The emphasis on differences has far too often masked the commonalities between them, and this has resulted in mutual prejudice, distrust, anti-semitism and persecution of Jewish minorities by Christians, who have inexplicably failed to grasp the meaning of faith they claim to profess. Christians are indebted to Judaism for much of what they need to understand in the life of prayer. Being reconciled with our spiritual kith and kin is a vital aspect of Christian pilgrimage in search of the truth of God for our time.

Jesus was a Jew and owed his spiritual formation at home to a devout pharisaic tradition of belief and practise nourished by the prophecy of Isaiah. This didn't stop Jesus challenging Pharisees, Sadducees and Zealots alike to consider their motives and be honest about their moral failures and spiritual shortcomings. His aim was to expose the truth as a means towards reconciliation with God and others. Drawing upon the strengths and depths of his religious inheritance, Jesus advocated the kind of piety in which compassionate action, and worship in spirit and in truth are inseparable.

'Listen to me, you who pursue righteousness and who seek the LORD: Look to the rock from which you were cut and to the quarry from which you were hewn' (Isaiah 51:1)

Psalms were of great importance in everyday devotion as well as in Temple and synagogue worship. Sometimes they are called 'Jesus's prayer book'. Use of the Psalms in prayer is one of the greatest legacies Christians have inherited from Judaism. They can also be a key teacher about prayer itself. In learning to use the Psalms it is worth being mindful of the way our mindset may have been influenced by an attitude to Judaism ruled more by a sense of difference than commonality. What we share brings us much closer to the 'mind of Christ'.

Psalm 130 gives an example of a prayer long in use in Christian worship as an expression of sorrow and penitence in funeral rites. It is often used in regular Jewish synagogue daily prayers, as well as on high holy days, expressing penitence and longing for God.

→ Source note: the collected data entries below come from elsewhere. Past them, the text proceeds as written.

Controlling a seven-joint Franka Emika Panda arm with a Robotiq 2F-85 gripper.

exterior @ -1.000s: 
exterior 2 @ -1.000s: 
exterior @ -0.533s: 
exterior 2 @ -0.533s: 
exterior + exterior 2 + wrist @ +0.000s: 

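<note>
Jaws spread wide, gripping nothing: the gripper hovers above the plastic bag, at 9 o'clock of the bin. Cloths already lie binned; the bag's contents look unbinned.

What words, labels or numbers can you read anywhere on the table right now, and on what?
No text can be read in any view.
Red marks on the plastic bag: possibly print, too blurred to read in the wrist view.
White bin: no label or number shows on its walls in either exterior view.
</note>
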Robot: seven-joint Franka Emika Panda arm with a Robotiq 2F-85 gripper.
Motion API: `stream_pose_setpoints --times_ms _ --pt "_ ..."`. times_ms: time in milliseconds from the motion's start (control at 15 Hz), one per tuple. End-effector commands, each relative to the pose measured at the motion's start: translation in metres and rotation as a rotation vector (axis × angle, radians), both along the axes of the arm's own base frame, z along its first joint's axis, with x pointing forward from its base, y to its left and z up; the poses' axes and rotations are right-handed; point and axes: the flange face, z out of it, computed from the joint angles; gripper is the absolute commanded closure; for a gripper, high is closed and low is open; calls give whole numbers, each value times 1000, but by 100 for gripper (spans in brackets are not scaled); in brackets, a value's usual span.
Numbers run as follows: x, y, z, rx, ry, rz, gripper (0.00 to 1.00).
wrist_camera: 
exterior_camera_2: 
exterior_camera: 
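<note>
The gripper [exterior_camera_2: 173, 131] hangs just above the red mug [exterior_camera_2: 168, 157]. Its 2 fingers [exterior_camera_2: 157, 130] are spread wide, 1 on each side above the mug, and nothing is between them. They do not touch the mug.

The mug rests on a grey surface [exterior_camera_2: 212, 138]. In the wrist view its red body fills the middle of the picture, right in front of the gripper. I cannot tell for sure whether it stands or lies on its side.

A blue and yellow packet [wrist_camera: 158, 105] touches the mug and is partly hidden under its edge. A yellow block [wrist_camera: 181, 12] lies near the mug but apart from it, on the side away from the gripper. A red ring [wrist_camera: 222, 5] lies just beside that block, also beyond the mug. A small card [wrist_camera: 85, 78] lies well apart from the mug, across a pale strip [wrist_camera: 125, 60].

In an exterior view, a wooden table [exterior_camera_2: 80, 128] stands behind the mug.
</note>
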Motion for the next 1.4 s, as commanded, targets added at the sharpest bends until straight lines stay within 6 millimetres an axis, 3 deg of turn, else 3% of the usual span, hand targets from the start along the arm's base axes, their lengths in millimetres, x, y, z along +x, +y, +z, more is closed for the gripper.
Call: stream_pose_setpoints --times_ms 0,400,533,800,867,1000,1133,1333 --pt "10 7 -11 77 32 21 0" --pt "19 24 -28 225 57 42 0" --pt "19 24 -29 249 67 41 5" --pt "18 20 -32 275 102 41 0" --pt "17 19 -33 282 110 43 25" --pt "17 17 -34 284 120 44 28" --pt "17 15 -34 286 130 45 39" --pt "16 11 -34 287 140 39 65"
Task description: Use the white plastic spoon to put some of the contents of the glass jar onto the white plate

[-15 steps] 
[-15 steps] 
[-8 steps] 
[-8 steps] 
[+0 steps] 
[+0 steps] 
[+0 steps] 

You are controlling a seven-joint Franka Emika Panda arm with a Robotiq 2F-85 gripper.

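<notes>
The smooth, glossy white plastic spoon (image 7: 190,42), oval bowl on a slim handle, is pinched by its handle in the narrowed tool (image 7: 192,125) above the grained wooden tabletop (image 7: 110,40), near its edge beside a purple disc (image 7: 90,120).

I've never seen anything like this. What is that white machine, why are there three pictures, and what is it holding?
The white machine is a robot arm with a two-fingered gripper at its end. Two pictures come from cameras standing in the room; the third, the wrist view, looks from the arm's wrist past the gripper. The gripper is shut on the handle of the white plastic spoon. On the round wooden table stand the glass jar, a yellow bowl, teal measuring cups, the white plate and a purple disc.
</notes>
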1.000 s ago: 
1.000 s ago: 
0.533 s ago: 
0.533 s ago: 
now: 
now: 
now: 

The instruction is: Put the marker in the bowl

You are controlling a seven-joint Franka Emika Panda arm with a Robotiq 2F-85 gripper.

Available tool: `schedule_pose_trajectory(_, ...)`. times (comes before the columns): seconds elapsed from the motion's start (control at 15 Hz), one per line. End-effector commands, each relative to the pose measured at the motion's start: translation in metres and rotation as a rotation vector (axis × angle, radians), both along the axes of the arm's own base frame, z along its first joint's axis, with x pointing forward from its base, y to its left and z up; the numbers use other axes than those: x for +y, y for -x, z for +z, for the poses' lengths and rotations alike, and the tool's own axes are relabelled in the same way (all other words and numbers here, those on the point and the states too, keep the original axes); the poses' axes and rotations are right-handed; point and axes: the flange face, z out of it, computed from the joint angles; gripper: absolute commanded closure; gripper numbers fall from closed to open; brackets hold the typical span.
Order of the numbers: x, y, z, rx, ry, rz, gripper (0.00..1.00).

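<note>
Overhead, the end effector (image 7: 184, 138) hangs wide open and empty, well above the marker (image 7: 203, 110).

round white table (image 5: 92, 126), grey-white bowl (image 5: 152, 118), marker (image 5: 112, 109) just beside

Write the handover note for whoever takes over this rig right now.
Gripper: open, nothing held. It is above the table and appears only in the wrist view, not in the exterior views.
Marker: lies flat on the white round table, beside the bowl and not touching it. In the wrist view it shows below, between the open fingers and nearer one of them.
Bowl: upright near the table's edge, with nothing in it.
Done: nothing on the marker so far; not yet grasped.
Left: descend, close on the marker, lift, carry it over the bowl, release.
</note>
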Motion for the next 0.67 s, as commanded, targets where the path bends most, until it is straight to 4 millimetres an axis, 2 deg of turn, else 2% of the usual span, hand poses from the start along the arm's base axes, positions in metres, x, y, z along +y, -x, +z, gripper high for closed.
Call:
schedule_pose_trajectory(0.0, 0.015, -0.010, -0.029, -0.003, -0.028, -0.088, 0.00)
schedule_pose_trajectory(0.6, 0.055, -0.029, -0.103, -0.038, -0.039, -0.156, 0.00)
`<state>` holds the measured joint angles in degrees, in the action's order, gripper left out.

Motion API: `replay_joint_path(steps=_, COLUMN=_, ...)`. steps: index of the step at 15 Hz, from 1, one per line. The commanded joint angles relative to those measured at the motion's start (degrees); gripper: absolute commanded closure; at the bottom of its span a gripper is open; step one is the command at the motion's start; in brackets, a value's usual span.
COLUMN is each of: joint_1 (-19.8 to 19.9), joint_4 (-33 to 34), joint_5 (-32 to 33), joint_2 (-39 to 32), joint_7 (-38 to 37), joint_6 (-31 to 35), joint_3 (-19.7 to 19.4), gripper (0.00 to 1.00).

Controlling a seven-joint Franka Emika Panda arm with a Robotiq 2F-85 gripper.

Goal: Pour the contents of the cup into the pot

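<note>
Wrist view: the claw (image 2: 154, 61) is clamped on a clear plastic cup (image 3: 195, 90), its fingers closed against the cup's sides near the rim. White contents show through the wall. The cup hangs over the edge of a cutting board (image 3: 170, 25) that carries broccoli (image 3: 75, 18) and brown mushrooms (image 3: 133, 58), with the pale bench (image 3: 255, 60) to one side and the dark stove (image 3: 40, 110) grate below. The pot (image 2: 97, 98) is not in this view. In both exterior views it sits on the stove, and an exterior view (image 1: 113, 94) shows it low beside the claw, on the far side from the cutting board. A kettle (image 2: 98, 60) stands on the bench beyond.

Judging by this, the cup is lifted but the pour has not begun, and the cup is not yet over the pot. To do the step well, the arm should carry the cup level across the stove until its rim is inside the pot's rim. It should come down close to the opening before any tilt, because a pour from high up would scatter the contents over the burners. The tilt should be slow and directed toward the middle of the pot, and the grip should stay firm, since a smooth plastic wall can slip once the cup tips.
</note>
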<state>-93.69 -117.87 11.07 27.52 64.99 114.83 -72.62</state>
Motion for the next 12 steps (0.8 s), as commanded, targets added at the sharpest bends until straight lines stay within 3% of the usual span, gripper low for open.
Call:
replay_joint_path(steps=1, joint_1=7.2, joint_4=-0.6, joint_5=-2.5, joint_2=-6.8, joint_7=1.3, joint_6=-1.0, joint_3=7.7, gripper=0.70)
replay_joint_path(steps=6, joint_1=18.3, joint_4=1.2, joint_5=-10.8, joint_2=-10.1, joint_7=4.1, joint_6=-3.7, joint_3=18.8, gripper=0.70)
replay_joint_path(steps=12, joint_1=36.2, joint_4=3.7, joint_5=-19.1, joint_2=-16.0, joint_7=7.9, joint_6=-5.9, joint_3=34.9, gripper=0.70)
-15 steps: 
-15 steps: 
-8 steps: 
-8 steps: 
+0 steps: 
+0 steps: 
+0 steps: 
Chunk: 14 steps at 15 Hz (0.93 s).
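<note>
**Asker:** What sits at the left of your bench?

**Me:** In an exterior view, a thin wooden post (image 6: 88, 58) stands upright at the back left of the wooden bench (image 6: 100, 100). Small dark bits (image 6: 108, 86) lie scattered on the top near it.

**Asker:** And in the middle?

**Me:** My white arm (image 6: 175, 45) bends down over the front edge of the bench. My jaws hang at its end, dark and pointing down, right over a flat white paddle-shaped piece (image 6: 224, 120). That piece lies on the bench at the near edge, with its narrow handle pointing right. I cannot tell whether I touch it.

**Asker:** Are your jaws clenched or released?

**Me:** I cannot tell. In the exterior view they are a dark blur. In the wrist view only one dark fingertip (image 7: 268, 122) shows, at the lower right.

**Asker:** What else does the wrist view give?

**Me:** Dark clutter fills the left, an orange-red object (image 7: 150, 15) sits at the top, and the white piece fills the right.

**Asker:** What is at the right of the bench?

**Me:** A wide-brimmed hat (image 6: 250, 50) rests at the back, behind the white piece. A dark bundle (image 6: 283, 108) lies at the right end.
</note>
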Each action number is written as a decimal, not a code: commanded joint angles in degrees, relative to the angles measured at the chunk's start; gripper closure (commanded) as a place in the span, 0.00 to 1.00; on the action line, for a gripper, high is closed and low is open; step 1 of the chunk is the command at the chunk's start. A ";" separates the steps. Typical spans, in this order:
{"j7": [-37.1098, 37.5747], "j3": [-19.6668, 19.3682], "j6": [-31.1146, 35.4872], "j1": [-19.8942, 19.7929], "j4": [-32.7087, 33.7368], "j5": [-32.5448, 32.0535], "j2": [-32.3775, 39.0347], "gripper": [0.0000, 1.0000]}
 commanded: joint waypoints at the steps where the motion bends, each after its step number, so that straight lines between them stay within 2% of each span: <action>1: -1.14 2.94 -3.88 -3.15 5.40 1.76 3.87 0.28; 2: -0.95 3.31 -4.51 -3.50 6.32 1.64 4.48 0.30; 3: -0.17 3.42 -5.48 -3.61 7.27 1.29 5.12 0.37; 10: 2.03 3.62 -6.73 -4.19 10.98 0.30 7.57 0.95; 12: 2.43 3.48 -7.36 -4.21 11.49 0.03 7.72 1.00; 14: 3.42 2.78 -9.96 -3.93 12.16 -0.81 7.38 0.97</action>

'From the depths I have cried out to you, O Lord; Lord, hear my voice. 
Let your ears be attentive to the voice of my supplication.
If you, Lord, were to mark iniquities, who, O Lord, shall stand?
But with you is forgiveness, that you may be revered. 

I trust in the Lord; My soul trusts in his word. 
My soul waits for the Lord, more than watchmen wait for the dawn. 
More than watchmen wait for the dawn, let Israel hope in the Lord.
For with the Lord there is mercy, and with him is plenteous redemption.
And he will redeem Israel from all his iniquities.'

Matthew's Gospel introduces the idea of the church as being a 'new Israel of God', as being a people called to journey to the freedom of the children of God, 'from every tribe and tongue, and people and nation' (Revelation 7:9) This presupposes that people thus called will learn what the Exodus people of God's first Covenant have to share.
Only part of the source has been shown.